Amerika diketahui menggunakan dolar sebagai salah satu proxy dalam kekuatan geopolitik mereka. Banyak negara di dunia yang menggunakan dolar untuk mengendalikan ekonomi negara mereka sehingga perputaran dolar tidak hanya berpengaruh pada Amerika, tapi juga perekonomian dunia.
"Walaupun ekonomi Amerika sekitar 28% dari ekonomi dunia, penggunaan dolar Amerika hampir 60%. Sekarang sudah menurun ke 50%," terangnya.

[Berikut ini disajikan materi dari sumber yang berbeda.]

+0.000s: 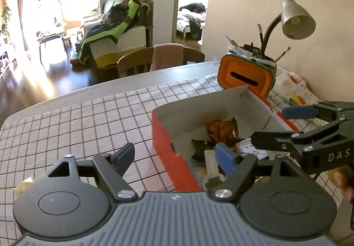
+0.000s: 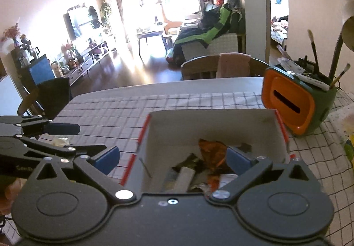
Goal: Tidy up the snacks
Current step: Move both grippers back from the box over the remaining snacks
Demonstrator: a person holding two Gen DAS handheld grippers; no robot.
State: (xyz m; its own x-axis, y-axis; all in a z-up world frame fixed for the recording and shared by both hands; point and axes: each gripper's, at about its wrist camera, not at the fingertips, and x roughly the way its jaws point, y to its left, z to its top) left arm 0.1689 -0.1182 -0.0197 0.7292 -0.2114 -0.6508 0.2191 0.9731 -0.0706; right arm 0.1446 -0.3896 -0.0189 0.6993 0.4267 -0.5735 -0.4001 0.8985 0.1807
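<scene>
A red box with a white inside (image 1: 163, 137) stands on the checked tablecloth; it also shows in the right wrist view (image 2: 212, 126). Snack packets lie in it, among them an orange-brown wrapper (image 1: 222, 129) (image 2: 213, 150) and a pale flat packet (image 2: 183, 177). My left gripper (image 1: 174, 158) is open and empty, straddling the box's near left wall. My right gripper (image 2: 172, 158) is open and empty, over the box's near left wall. The right gripper also shows in the left wrist view (image 1: 276, 126) above the box's right side. The left gripper shows in the right wrist view (image 2: 84, 142) left of the box.
An orange and green holder (image 1: 246, 75) (image 2: 292, 104) with brushes stands behind the box near the wall. A desk lamp (image 1: 296, 19) leans over it. Patterned paper (image 1: 292, 89) lies at the right. A wooden chair (image 1: 154, 60) stands at the table's far edge.
</scene>
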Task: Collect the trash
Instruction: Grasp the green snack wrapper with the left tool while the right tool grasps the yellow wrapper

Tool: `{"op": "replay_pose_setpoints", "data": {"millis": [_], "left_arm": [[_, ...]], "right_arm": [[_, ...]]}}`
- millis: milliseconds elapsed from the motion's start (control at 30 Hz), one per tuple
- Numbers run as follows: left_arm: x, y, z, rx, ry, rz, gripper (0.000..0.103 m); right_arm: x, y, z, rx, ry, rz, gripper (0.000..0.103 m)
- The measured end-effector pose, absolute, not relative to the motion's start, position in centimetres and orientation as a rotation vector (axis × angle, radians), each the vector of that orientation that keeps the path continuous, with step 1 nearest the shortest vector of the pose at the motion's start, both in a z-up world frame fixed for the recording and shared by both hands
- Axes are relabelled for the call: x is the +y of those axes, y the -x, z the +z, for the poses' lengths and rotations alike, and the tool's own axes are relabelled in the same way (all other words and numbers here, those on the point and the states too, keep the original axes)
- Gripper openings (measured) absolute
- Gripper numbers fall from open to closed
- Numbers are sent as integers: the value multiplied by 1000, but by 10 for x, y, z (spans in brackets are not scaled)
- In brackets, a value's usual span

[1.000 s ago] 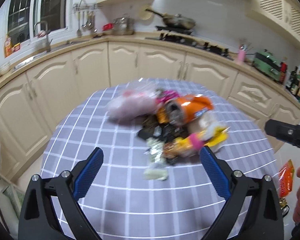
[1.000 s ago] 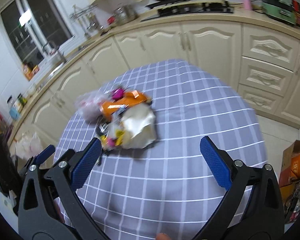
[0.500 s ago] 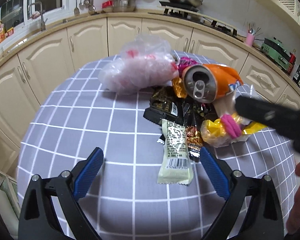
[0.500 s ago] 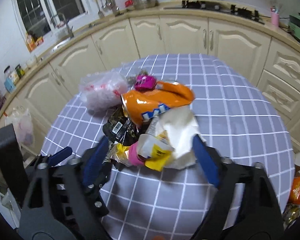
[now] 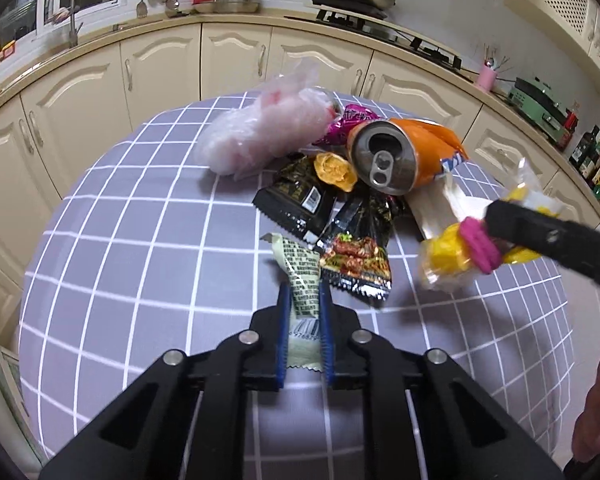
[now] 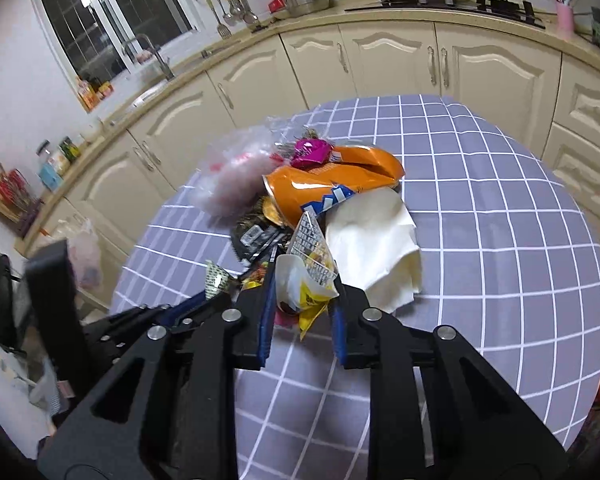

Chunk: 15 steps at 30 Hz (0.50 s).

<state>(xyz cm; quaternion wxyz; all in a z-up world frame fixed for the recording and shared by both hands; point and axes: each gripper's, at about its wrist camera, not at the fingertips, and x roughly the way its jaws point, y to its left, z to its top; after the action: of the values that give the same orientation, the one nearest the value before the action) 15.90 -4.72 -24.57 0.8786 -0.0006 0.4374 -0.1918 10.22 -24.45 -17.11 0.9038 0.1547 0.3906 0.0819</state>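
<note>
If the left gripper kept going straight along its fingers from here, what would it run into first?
The left gripper, shut on the pale green wrapper, points at the trash pile. Probably first would be the black snack packets just beyond the wrapper's tip, then the orange can; depth is uncertain.

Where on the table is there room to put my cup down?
The checked tablecloth is bare right of the white napkin, and left of the clear plastic bag. The middle is crowded around the orange can and the black wrappers.

Can (image 5: pixel 396 156) lies behind wrappers (image 5: pixel 300 200), beside bag (image 5: pixel 268 136).
</note>
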Motion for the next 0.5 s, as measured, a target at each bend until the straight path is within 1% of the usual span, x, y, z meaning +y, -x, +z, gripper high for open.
{"op": "replay_pose_setpoints", "data": {"millis": [133,267,500], "left_arm": [[-41,-148,-238,901,23,-392,13],[-42,-137,-218,859,42,-400,13],[-76,-119,-180,777,33,-483,13]], "right_arm": [[-256,-87,-159,772,-347,184,23],[-271,-71,-150,741,-364,176,23],[-315,-38,-133,662,-410,103,23]]}}
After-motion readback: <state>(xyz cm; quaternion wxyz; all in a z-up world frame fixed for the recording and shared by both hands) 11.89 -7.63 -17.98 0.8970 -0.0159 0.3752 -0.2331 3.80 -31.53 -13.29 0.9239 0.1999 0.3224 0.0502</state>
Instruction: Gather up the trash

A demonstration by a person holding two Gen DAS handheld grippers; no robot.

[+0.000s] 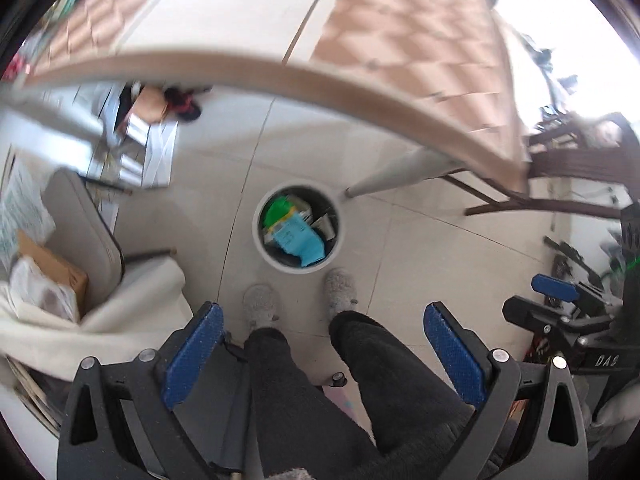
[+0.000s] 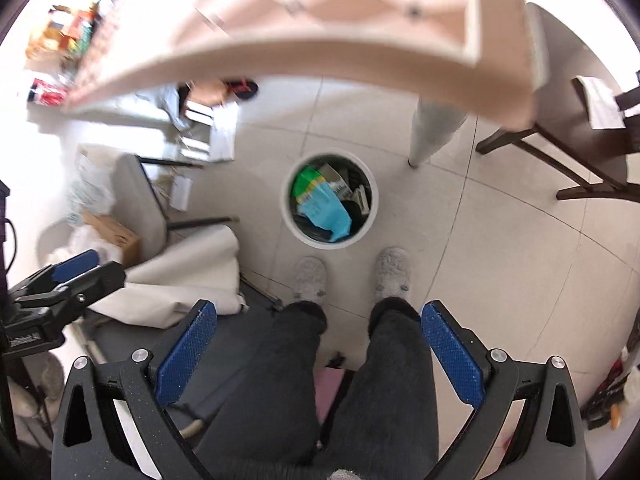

Kuatnya ekonomi Amerika memunculkan kompetitor baru yang ingin mendobrak dominasi dolar, yakni Republik Rakyat Tiongkok (RTT). Dari sinilah muncul usaha membuat alternatif mata uang selain dolar, seperti yang dilakukan RTT dengan Renminbi.
"Jadi, kemampuan mengelola mata uang hingga di luar yuridiksi adalah kekuatan untuk tidak hanya mengontrol ekonomi dalam negeri, tapi juga ekonomi negara yang menggunakan mata uang tersebut. Amerika bisa melakukan itu karena kekuatan ekonomi dan geopolitik mereka," tegas Sri Mulyani.
"Namun, dunia mulai sadar tingginya risiko yang dihadapi jika hanya bergantung pada satu negara sehingga muncul berbagai macam bilateral swap, muncul arrangement currency yang coba melawan dominasi dolar, dan proses itu akan berjalan terus," pungkasnya.